### TASK PROMPT:
For this exercise, write out the whole listing below exactly, omitting its images.

### DATA SECTION:
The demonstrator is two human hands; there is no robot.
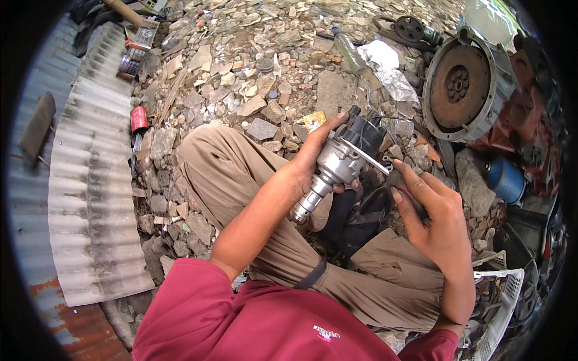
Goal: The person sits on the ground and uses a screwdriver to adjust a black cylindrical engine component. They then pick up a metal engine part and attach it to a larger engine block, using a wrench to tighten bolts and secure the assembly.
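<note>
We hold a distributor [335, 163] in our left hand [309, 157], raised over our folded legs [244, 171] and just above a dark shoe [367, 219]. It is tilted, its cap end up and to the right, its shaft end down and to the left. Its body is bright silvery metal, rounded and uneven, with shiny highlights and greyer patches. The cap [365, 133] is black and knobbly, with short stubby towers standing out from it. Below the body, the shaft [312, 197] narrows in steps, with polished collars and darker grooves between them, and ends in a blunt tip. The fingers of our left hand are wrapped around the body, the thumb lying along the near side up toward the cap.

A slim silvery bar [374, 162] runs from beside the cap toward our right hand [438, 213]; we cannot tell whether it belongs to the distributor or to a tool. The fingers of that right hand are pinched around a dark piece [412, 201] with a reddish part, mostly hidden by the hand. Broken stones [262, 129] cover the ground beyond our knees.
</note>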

### TASK RESPONSE:
The demonstrator is two human hands; there is no robot.
Goal: The person sits on the ground and uses a screwdriver to adjust a black cylindrical engine component. They then pick up a metal engine part and attach it to a larger engine block, using a wrench to tighten bolts and secure the assembly.
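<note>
We hold a distributor [335, 163] in our left hand [309, 157], raised over our folded legs [244, 171] and just above a dark shoe [367, 219]. It is tilted, its cap end up and to the right, its shaft end down and to the left. Its body is bright silvery metal, rounded and uneven, with shiny highlights and greyer patches. The cap [365, 133] is black and knobbly, with short stubby towers standing out from it. Below the body, the shaft [312, 197] narrows in steps, with polished collars and darker grooves between them, and ends in a blunt tip. The fingers of our left hand are wrapped around the body, the thumb lying along the near side up toward the cap.

A slim silvery bar [374, 162] runs from beside the cap toward our right hand [438, 213]; we cannot tell whether it belongs to the distributor or to a tool. The fingers of that right hand are pinched around a dark piece [412, 201] with a reddish part, mostly hidden by the hand. Broken stones [262, 129] cover the ground beyond our knees.
</note>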

This output has been given in full.